Em Paranavaí (Noroeste do Estado), a Guarda Municipal foi implantada há três meses para tentar conter a prática do vandalismo que, anualmente, acarreta um prejuízo de R$ 500 mil ao município. "São valores gastos com o conserto de placas de sinalização, pintura de prédios públicos que sofrem pichação e outros atos de vandalismo", disse o diretor da Guarda Municipal, Rogério Clemente.

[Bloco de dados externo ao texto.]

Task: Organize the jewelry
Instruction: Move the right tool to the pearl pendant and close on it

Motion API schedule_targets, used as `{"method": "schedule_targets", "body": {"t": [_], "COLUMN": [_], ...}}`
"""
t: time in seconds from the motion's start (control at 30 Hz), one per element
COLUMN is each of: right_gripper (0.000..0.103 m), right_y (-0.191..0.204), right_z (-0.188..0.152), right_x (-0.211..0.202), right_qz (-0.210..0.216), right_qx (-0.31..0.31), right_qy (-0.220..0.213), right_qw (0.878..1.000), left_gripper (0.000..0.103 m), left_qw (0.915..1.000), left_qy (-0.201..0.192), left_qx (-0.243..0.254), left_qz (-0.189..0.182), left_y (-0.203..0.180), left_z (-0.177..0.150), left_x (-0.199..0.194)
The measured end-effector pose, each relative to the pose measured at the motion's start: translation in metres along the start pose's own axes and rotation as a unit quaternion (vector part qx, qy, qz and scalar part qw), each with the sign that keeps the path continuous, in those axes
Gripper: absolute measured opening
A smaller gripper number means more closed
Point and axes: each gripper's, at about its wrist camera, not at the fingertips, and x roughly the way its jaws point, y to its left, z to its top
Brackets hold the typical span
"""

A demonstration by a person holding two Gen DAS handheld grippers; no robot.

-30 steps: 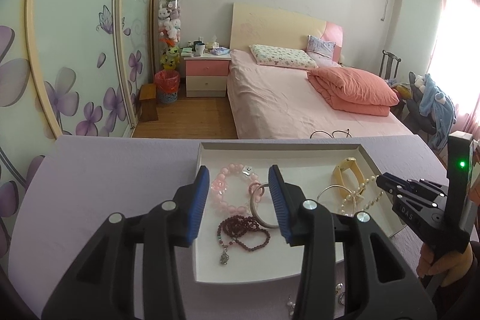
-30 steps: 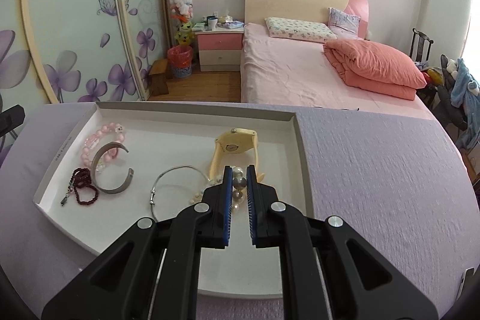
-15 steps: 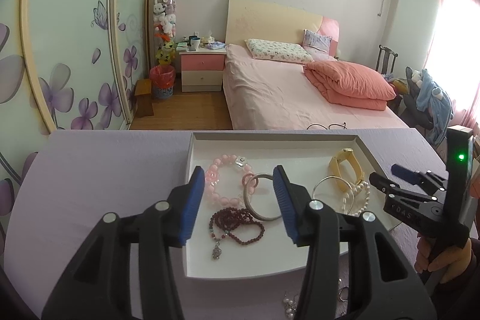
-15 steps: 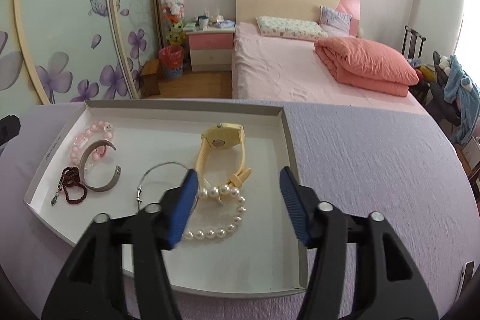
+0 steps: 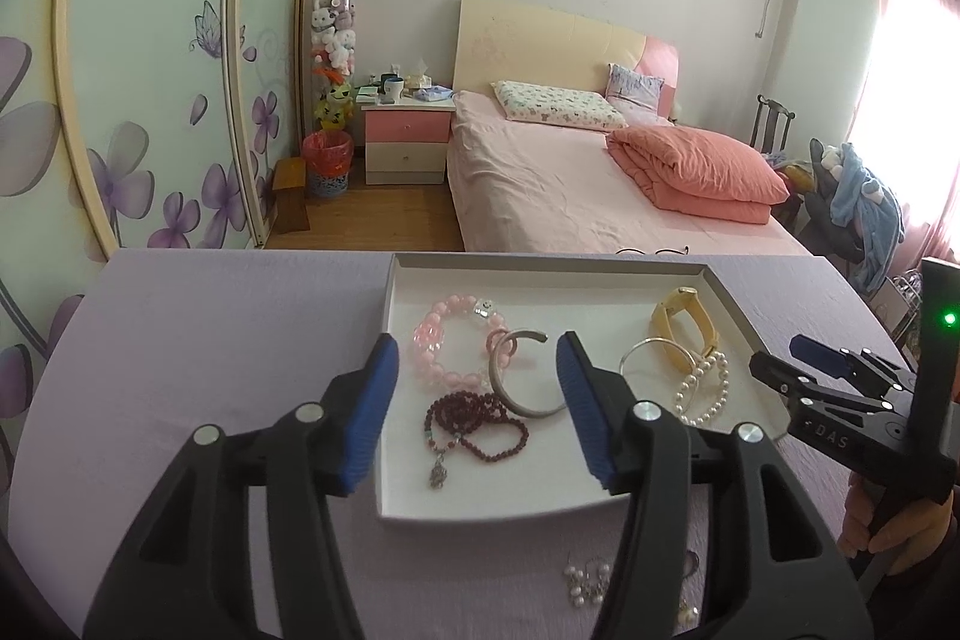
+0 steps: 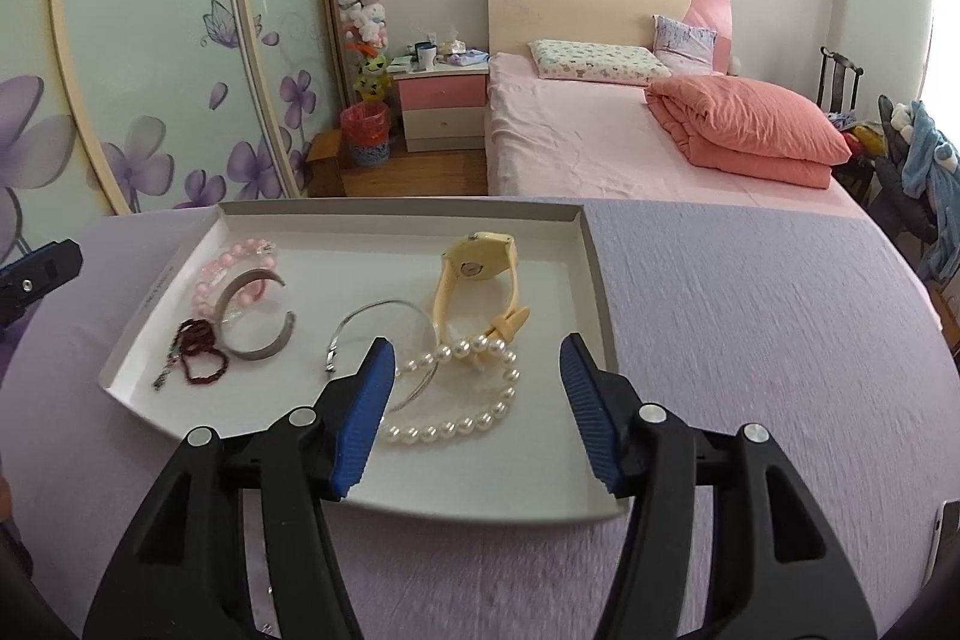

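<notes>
A white tray (image 6: 591,250) on the purple table holds a pearl strand (image 6: 456,424), a yellow watch (image 6: 480,268), a thin silver bangle (image 6: 366,322), a silver cuff (image 6: 258,340), a pink bead bracelet (image 6: 222,268) and a dark red bead necklace (image 6: 198,358). My right gripper (image 6: 477,409) is open and empty, just above the pearl strand. My left gripper (image 5: 477,412) is open and empty, above the cuff (image 5: 522,388) and necklace (image 5: 480,430). The right gripper (image 5: 804,370) also shows at the tray's right in the left wrist view.
Small loose pearl and metal pieces (image 5: 585,583) lie on the table in front of the tray (image 5: 387,316). Past the table's far edge are a pink bed (image 6: 630,148), a nightstand (image 6: 444,100) and a flowered wardrobe (image 6: 150,70).
My right gripper opened, let the pearl strand down into the tray beside the watch, and drew back. My left gripper pulled back a little and stayed open.
</notes>
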Motion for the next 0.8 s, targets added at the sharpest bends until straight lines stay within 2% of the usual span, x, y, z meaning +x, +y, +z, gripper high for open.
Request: {"method": "schedule_targets", "body": {"t": [0.1, 0.4, 0.53, 0.8], "right_gripper": [0.058, 0.058, 0.058, 0.058], "right_y": [0.003, 0.022, 0.035, 0.069], "right_z": [-0.011, -0.063, -0.089, -0.125], "right_x": [-0.015, -0.056, -0.064, -0.063], "right_qz": [0.016, 0.063, 0.078, 0.089], "right_qx": [0.006, 0.007, -0.002, -0.048], "right_qy": [-0.002, 0.008, 0.024, 0.065], "right_qw": [1.0, 0.998, 0.997, 0.993], "left_gripper": [0.059, 0.076, 0.086, 0.097], "left_qw": [1.0, 1.0, 1.0, 0.9999], "left_qy": [-0.001, 0.001, -0.003, -0.001], "left_qx": [-0.002, -0.004, 0.0, 0.012], "left_qz": [-0.002, -0.003, -0.006, -0.009], "left_y": [0.002, 0.011, 0.01, 0.01], "left_z": [-0.01, -0.051, -0.069, -0.098], "left_x": [-0.011, -0.047, -0.059, -0.074]}}
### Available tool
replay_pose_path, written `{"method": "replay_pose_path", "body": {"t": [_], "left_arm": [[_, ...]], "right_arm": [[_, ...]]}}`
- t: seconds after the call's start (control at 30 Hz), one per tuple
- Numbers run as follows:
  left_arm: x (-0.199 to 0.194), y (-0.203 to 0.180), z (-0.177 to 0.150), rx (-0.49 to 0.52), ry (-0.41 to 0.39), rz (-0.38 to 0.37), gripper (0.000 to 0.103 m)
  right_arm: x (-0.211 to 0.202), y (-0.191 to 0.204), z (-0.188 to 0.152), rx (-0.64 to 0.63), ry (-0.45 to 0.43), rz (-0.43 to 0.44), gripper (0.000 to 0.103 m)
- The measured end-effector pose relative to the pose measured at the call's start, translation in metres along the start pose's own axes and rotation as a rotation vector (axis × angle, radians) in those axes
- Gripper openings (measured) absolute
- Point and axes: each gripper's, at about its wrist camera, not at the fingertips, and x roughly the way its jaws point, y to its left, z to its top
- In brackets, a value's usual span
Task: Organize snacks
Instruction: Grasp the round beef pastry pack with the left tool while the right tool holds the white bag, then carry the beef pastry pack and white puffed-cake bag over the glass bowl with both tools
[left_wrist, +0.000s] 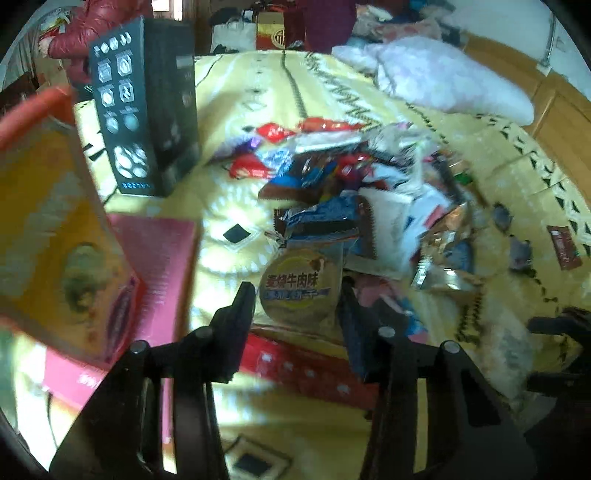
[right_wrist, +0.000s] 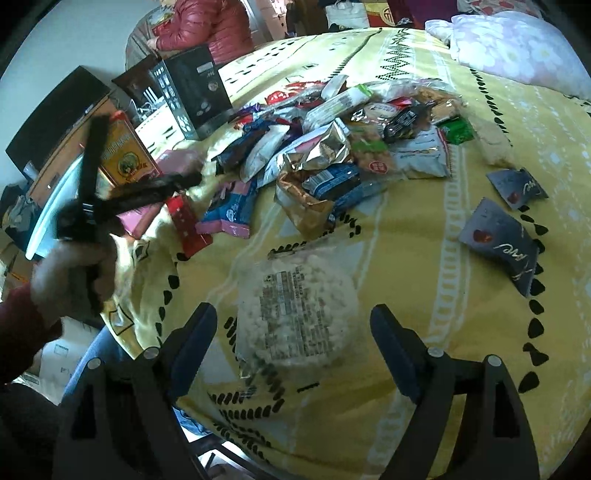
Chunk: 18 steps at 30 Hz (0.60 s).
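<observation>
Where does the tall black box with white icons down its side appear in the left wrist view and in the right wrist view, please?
Left wrist view: the black box stands upright at upper left on the yellow bedspread, left of the snack pile.
Right wrist view: the black box sits smaller at upper left, near the bedspread's far edge, again left of the pile.
Shared landmark: the snack pile itself, spread mid-bed in both views.

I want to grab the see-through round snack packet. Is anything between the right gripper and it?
Nothing visible is. The right gripper hangs open over the clear round packet, which lies alone on the yellow bedspread, apart from the snack pile.
</observation>
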Motion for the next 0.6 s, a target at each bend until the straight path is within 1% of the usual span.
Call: {"method": "replay_pose_path", "body": {"t": [0.1, 0.2, 0.27, 0.3, 0.33, 0.47, 0.53, 0.6], "left_arm": [[-0.017, 0.002, -0.002, -0.012, -0.009, -0.012, 0.045], [-0.022, 0.001, -0.003, -0.021, -0.002, -0.026, 0.045], [-0.022, 0.000, -0.003, -0.020, 0.000, -0.021, 0.045], [-0.021, -0.001, -0.004, -0.020, 0.005, -0.017, 0.045], [-0.020, -0.002, -0.006, -0.020, 0.012, -0.014, 0.045], [-0.028, -0.008, -0.011, -0.014, 0.007, -0.017, 0.045], [-0.035, -0.004, -0.013, -0.026, 0.003, -0.021, 0.045], [-0.041, 0.000, -0.012, -0.037, -0.006, -0.019, 0.045]], "right_arm": [[0.011, 0.004, 0.001, -0.024, 0.025, -0.027, 0.090], [0.029, 0.004, 0.002, -0.039, 0.066, -0.073, 0.090], [0.043, -0.001, 0.002, -0.020, 0.086, -0.065, 0.093], [0.046, -0.002, 0.002, -0.017, 0.080, -0.064, 0.095], [0.050, -0.002, 0.002, -0.027, 0.075, -0.071, 0.095], [0.046, 0.004, 0.000, -0.031, 0.065, -0.105, 0.089], [0.043, 0.007, -0.002, -0.037, 0.062, -0.133, 0.088], [0.045, 0.010, -0.003, -0.057, 0.068, -0.160, 0.092]]}}
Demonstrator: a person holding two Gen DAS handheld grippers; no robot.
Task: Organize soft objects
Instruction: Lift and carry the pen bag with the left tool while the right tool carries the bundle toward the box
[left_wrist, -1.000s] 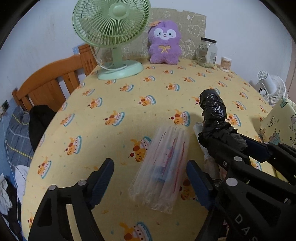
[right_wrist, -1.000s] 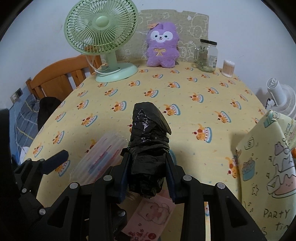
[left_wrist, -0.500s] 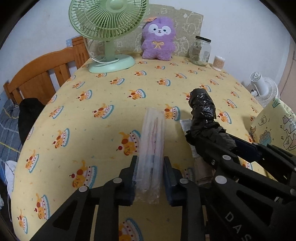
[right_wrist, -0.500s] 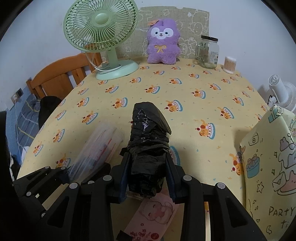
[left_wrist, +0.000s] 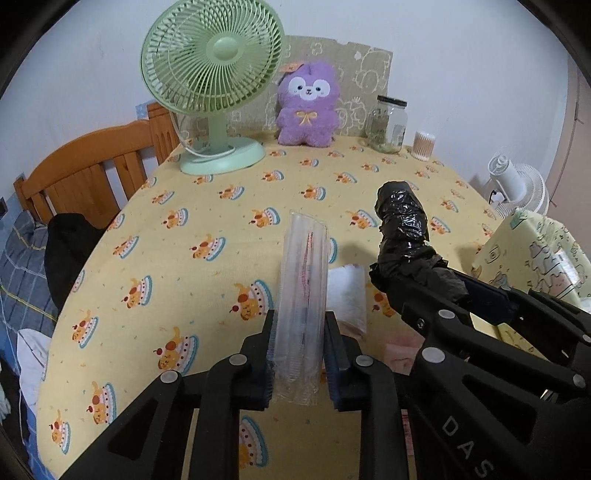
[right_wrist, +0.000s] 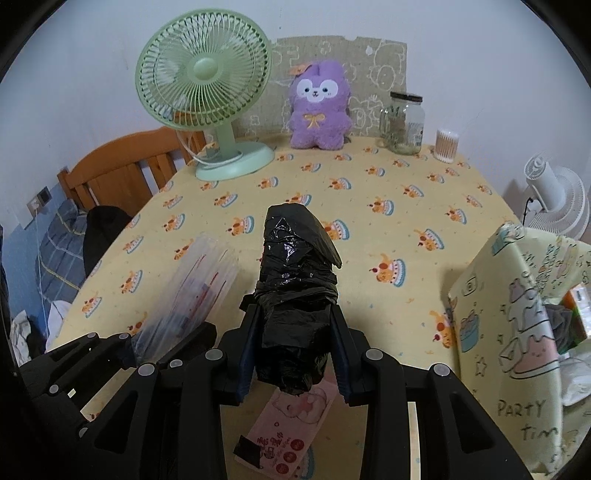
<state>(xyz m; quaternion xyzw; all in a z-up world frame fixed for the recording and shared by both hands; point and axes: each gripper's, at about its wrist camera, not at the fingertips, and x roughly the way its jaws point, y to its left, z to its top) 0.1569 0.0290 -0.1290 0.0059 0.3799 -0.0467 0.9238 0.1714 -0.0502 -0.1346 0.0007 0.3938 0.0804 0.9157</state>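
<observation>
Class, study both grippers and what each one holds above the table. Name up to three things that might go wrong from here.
1. The left gripper pinches only the near end of the clear plastic packet; it may slip out.
2. The right gripper squeezes the black plastic bag roll; loose film might unravel.
3. The grippers sit close together, so they may collide near the patterned gift bag.

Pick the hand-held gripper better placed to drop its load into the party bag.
Right hand-held gripper: the party bag stands on its side, and its black bag roll is already lifted. Left is farther.
</observation>
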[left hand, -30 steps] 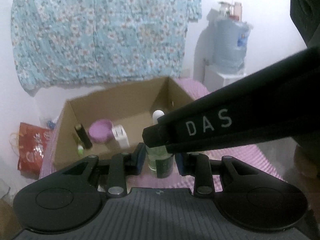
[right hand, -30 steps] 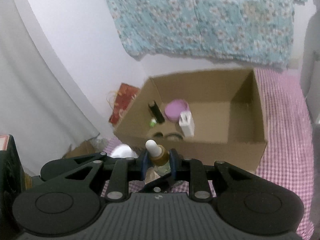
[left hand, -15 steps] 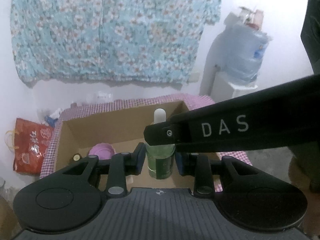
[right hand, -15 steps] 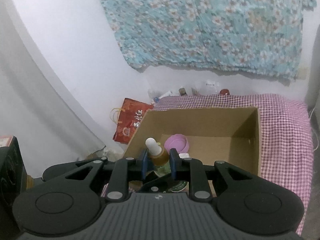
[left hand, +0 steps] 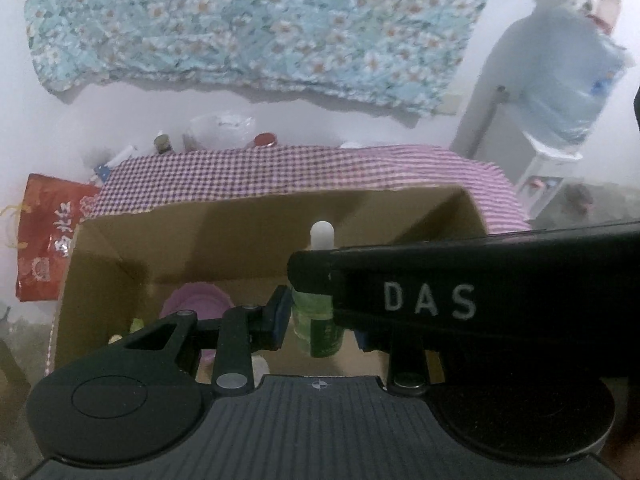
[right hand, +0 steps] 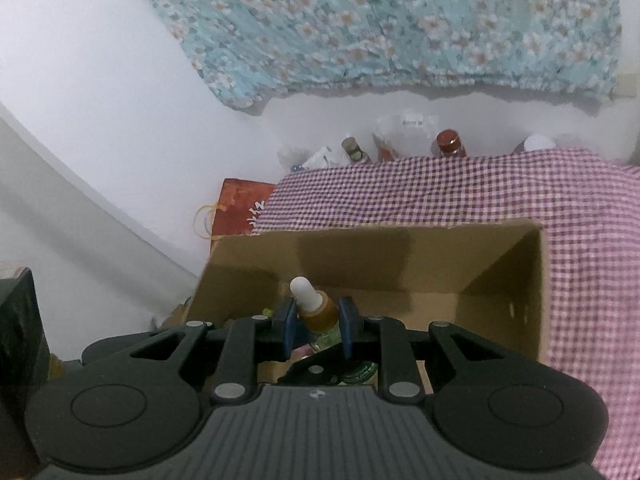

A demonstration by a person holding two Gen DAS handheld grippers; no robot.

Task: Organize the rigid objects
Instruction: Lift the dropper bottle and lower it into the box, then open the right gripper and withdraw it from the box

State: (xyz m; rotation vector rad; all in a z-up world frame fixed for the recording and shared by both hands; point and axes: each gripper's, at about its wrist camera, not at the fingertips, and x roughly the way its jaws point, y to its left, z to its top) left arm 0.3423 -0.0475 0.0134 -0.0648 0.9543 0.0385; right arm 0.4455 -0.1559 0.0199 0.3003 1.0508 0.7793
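Observation:
My left gripper [left hand: 320, 320] is shut on a green bottle [left hand: 318, 320] with a white cap, held upright at the near side of the open cardboard box [left hand: 240, 216]. My right gripper [right hand: 317, 322] is shut on an amber dropper bottle [right hand: 318, 312] with a white bulb, low at the near left of the same box [right hand: 400, 248]. A purple round container [left hand: 196, 300] lies in the box behind the left fingers. The right gripper's black body marked DAS [left hand: 480, 300] crosses the left wrist view and hides the box's right part.
The box stands on a purple checked cloth [right hand: 480, 192]. Small jars and bottles [right hand: 450, 142] line the wall behind it. A red bag [left hand: 44, 232] hangs at the left. A water dispenser [left hand: 560, 92] stands at the right. A floral cloth [left hand: 240, 20] hangs on the wall.
Both grippers have dropped and levelled toward the box with their bottles held, so the view rose from the box floor to the far wall and the items behind it.

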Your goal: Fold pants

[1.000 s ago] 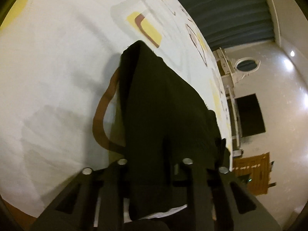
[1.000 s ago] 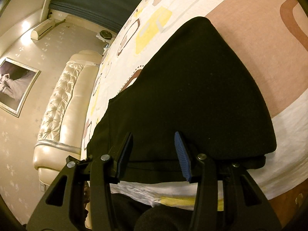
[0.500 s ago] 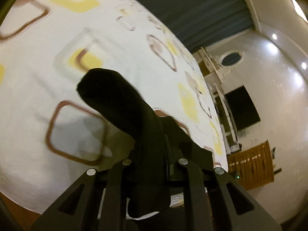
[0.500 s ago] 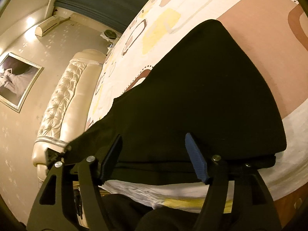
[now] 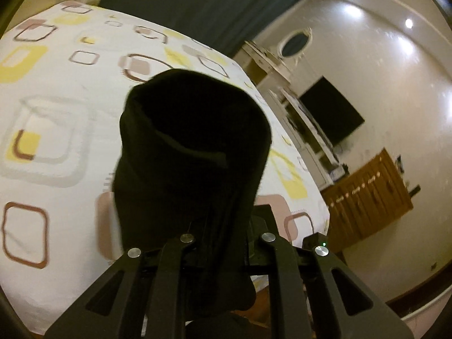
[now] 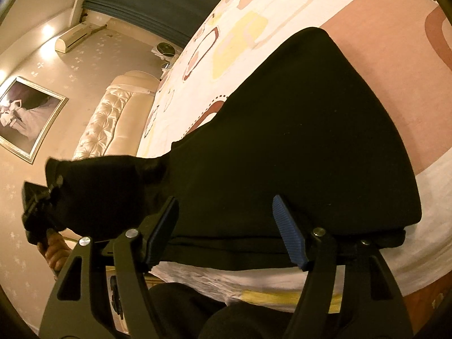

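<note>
Hand-held gripper, left (image 5: 223, 234): clamped on lifted end of black cloth pants (image 6: 296, 141).
Hand-held gripper, right (image 6: 226, 231): wide, empty, above the pants.
Progress: partly folded; lifted end not yet laid.

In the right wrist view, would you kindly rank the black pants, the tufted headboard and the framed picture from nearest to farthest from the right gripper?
1. Black pants: on the bed, just ahead of the open right gripper.
2. Tufted headboard: farther off, upper left.
3. Framed picture: farthest, on the wall at far left.
</note>
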A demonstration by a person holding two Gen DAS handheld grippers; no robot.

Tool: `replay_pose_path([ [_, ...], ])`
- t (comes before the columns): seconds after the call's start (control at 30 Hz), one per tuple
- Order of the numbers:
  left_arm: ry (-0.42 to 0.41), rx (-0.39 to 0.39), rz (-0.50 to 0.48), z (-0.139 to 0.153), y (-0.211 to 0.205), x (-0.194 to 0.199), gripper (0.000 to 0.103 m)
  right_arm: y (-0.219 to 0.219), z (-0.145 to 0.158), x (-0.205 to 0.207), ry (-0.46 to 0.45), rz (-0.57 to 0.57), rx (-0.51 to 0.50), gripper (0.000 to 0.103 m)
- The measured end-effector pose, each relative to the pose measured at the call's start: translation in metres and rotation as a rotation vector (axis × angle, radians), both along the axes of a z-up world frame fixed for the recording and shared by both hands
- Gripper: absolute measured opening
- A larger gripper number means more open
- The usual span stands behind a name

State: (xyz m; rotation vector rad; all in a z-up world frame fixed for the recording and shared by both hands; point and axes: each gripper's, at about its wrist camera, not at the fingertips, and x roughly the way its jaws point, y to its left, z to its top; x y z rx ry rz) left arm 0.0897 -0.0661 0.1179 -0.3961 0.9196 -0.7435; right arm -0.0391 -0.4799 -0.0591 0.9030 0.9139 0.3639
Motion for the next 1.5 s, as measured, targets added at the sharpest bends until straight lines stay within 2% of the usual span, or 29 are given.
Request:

"Neste ano, deve haver uma redução dos valores gastos com estes reparos. Já podemos sentir uma redução dos casos de depredação ao patrimônio público e desde que a Guarda Municipal foi implantada já foi possível identificar alguns pichadores e encaminhar o caso ao Judiciário." Inicialmente, a Guarda Municipal de Paranavaí conta com um efetivo de 37 homens, divididos em oito turnos, mas a previsão é ampliar para 50 pessoas até o final deste ano.
Somente no segundo semestre do ano passado, a Prefeitura de Campo Mourão (Noroeste) teve de substituir 150 placas de trânsito que haviam sido depredadas. Por ano, o vandalismo em placas de sinalização custa cerca de R$ 50 mil ao município. Recentemente, o Horto Municipal passou por revitalização após invasores arrancarem mudas, arrombarem a porta de acesso ao painel que aciona a bomba do poço artesiano e quebrarem a porta de proteção do painel do triturador de restos de poda. Na revitalização, foram gastos R$ 141 mil.
Mas os prejuízos em Campo Mourão vão além. Das 14 unidades básicas de saúde existentes no município, cinco são bastante visadas por ladrões e vândalos. Em janeiro, a unidade do Jardim Damferi, na asa leste da cidade, foi arrombada e danificada por vândalos que desligaram o sistema de alarme e levaram um botijão de gás, além de destruírem medicamentos, vacinas e documentos. "Em muitas unidades básicas de saúde não temos problema algum, mas nas cinco localizadas na asa leste os problemas são constantes. O vandalismo reside na própria comunidade, que tem um certo receio de denunciar os autores", declarou o secretário municipal de Saúde, Márcio Alencar. Ele não soube calcular os prejuízos gerados pelo vandalismo à saúde do município. (S.S.)